# highfalls tourney



## brandon hightower (Nov 1, 2009)

join us at highfalls on nov. 7 we will be holding a small pot tournament. starts at safe light runs to 3, 50$ per boat standard tournament rules apply. for more info contact brandon at 678-588-9133.


----------



## HAWGHUNNA (Nov 1, 2009)

brandon hightower said:


> join us at highfalls on nov. 7 we will be holding a small pot tournament. starts at safe light runs to 3, 50$ per boat standard tournament rules apply. for more info contact brandon at 678-588-9133.

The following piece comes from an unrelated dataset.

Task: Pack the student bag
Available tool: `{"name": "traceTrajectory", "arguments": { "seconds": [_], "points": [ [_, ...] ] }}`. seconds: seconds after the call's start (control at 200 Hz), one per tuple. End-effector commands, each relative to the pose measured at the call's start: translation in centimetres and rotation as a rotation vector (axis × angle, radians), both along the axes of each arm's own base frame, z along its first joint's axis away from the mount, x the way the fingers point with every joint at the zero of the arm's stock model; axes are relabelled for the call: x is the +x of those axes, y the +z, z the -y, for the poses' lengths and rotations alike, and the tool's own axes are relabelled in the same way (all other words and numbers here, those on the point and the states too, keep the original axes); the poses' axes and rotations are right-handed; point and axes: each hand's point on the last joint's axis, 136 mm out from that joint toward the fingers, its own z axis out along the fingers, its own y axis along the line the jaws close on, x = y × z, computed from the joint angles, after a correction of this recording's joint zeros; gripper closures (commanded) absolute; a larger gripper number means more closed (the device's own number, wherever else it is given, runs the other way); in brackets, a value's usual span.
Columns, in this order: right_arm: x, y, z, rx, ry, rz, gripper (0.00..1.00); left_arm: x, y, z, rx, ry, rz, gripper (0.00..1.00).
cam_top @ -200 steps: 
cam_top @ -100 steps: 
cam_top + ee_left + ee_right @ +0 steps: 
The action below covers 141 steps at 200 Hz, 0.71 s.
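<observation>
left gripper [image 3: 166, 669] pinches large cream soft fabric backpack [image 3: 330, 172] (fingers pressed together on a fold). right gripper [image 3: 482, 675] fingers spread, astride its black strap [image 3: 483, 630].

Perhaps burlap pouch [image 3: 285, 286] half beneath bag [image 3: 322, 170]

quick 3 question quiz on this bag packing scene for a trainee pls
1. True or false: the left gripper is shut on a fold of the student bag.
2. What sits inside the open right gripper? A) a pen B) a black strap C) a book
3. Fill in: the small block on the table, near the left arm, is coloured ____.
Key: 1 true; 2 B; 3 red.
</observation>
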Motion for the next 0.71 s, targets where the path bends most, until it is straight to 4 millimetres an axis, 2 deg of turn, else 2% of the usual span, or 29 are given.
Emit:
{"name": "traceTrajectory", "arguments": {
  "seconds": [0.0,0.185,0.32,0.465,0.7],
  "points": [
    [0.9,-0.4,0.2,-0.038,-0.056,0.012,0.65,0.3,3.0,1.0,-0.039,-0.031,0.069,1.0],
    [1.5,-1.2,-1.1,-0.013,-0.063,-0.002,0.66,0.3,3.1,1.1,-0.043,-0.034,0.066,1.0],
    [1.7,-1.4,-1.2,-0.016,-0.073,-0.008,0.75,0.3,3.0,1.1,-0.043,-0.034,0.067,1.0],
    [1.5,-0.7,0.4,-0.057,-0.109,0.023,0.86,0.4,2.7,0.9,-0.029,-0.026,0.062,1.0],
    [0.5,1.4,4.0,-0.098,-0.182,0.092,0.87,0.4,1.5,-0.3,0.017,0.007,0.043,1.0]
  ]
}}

I sure hope L.W.B draws some place different for our BIG BASS CHAMPIONSHIP,although I really like Highfalls ..... I don't need others beating on some of the areas that I would like to fish that day.


----------



## Shane B. (Nov 2, 2009)

HAWGHUNNA said:


> I sure hope L.W.B draws some place different for our BIG BASS CHAMPIONSHIP,although I really like Highfalls ..... I don't need others beating on some of the areas that I would like to fish that day.

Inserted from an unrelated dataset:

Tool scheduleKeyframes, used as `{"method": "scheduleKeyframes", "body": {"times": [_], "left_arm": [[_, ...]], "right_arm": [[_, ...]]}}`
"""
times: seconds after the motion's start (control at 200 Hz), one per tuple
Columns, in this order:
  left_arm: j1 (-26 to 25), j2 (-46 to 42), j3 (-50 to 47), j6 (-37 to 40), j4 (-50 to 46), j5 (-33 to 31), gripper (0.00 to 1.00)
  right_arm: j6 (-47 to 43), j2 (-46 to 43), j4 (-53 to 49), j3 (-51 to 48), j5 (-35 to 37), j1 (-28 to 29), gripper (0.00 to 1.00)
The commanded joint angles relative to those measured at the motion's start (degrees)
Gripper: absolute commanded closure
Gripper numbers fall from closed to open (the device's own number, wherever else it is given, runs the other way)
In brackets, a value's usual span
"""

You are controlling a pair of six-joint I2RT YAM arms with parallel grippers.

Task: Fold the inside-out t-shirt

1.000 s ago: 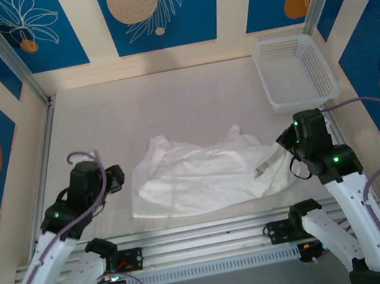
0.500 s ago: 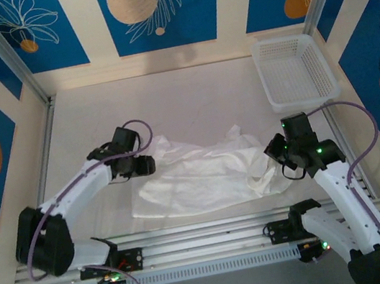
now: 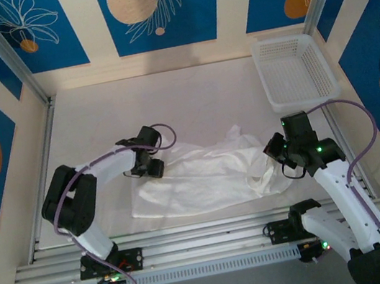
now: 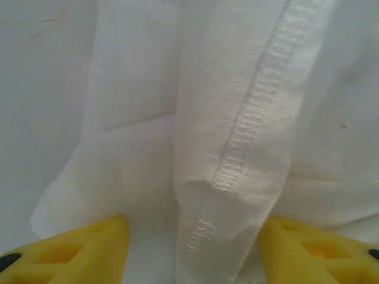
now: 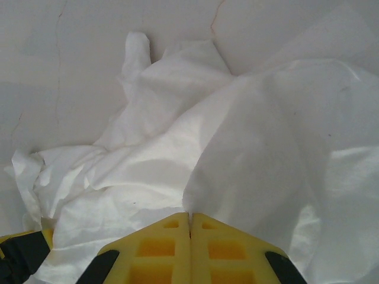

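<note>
My left fingers (image 4: 95,239) sit spread apart, a stitched hem of the inside-out t-shirt (image 4: 249,136) between them. My right fingers (image 5: 189,228) are pressed together, pinching its cloth.

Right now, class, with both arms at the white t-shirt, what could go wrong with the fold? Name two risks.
1. The left pincer is open astride one stitched hem of the wrinkled white cotton t-shirt; closing may catch just that fold, which might slip out.
2. The right pincer is shut on a bunched end of it, so pulling could drag a crumpled lump.
</note>
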Motion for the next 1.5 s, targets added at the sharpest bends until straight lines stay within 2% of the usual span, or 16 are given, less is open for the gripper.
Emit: {"method": "scheduleKeyframes", "body": {"times": [0.0,0.08,0.135,0.18,0.24,0.295,0.375,0.54,0.625,0.75,0.845,0.995,1.13,1.23,1.345,1.495], "left_arm": [[-1.1,0.2,1.6,1.0,-2.4,-7.6,0.48],[-1.4,-0.9,1.3,1.8,-3.3,-10.8,0.53],[-1.2,-1.7,1.1,2.0,-3.4,-11.4,0.62],[-1.0,-2.1,1.0,2.1,-3.2,-10.3,0.74],[-0.7,-2.7,0.9,2.0,-3.0,-7.4,1.00],[-0.3,-3.8,0.8,1.4,-2.4,-4.4,1.00],[1.7,-6.9,0.6,-0.2,-0.9,3.4,1.00],[9.1,-11.9,3.7,-1.8,1.1,19.9,1.00],[12.4,-11.4,5.3,-2.0,1.4,23.9,1.00],[15.0,-8.0,7.7,-0.3,0.8,23.5,1.00],[16.2,-4.4,9.5,0.2,1.7,26.4,0.97],[16.7,1.1,12.4,0.5,3.3,28.0,0.86],[17.6,3.6,14.2,1.2,3.2,24.9,0.76],[18.4,1.7,13.2,1.0,2.5,21.1,0.68],[18.7,-4.2,9.4,-0.9,1.2,17.6,0.59],[19.3,-12.8,2.5,-4.7,-2.1,17.3,0.60]], "right_arm": [[-0.6,0.3,0.3,1.7,-1.1,0.1,1.00],[-0.7,0.5,0.3,1.9,-0.9,0.2,1.00],[-0.7,0.6,0.5,2.1,-0.8,0.2,1.00],[-0.8,0.8,0.5,2.3,-0.8,0.2,1.00],[-0.9,1.0,0.5,2.6,-0.7,0.3,1.00],[-1.0,1.1,0.3,3.0,-0.6,0.3,1.00],[-1.0,0.9,-0.1,3.9,-0.3,0.3,1.00],[-1.7,1.0,-0.8,7.4,0.6,0.1,1.00],[-2.1,1.2,-1.3,8.8,1.2,0.2,1.00],[-2.2,1.0,-1.7,9.4,1.6,0.2,1.00],[-1.9,0.9,-1.3,9.1,1.1,0.1,1.00],[-1.5,0.9,-1.2,8.7,0.7,0.2,1.00],[-1.5,0.7,-1.2,8.6,0.6,0.2,1.00],[-1.6,0.6,-1.5,8.7,0.9,0.3,1.00],[-1.7,0.6,-1.5,8.7,1.2,0.2,1.00],[-1.6,1.3,-0.4,8.5,0.6,0.3,1.00]]}}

I wouldn't worry HH, All these guys would let us fish right on top of them anyway.


----------



## HAWGHUNNA (Nov 2, 2009)

Shane B. said:


> I wouldn't worry HH, All these guys would let us fish right on top of them anyway.



I'm sure they would,but no thanks ..... I think I'd rather do Meriwether or Griffin instead anyway.

So why don't some of you cold water anglers come on down to High Falls this weekend for B.V.D's lil' pot tourney.

P.S .... Shane ......I'll draw,and let y'all know what came out of tha hat


----------



## Shane B. (Nov 3, 2009)

HAWGHUNNA said:


> I'm sure they would,but no thanks ..... I think I'd rather do Meriwether or Griffin instead anyway.
> 
> So why don't some of you cold water anglers come on down to High Falls this weekend for B.V.D's lil' pot tourney.
> 
> P.S .... Shane ......I'll draw,and let y'all know what came out of tha hat


Doesn't matter to me because any lake that you would pick , would be a lake that I would pick!


----------



## LIPS (Nov 3, 2009)

brandon hightower said:


> join us at highfalls on nov. 7 we will be holding a small pot tournament. starts at safe light runs to 3, 50$ per boat standard tournament rules apply. for more info contact brandon at 678-588-9133.



what ramp?


----------



## RAH (Nov 3, 2009)

buckcreek.


----------



## LIPS (Nov 3, 2009)

I'll see if I can find that.


----------



## RAH (Nov 3, 2009)

lips if you go 75s to highfalls state park exit turn left cross over the bridge go about 1mile turn left go 1/4 mile you are there


----------



## HAWGHUNNA (Nov 3, 2009)

Shane B. said:


> Doesn't matter to me because any lake that you would pick , would be a lake that I would pick!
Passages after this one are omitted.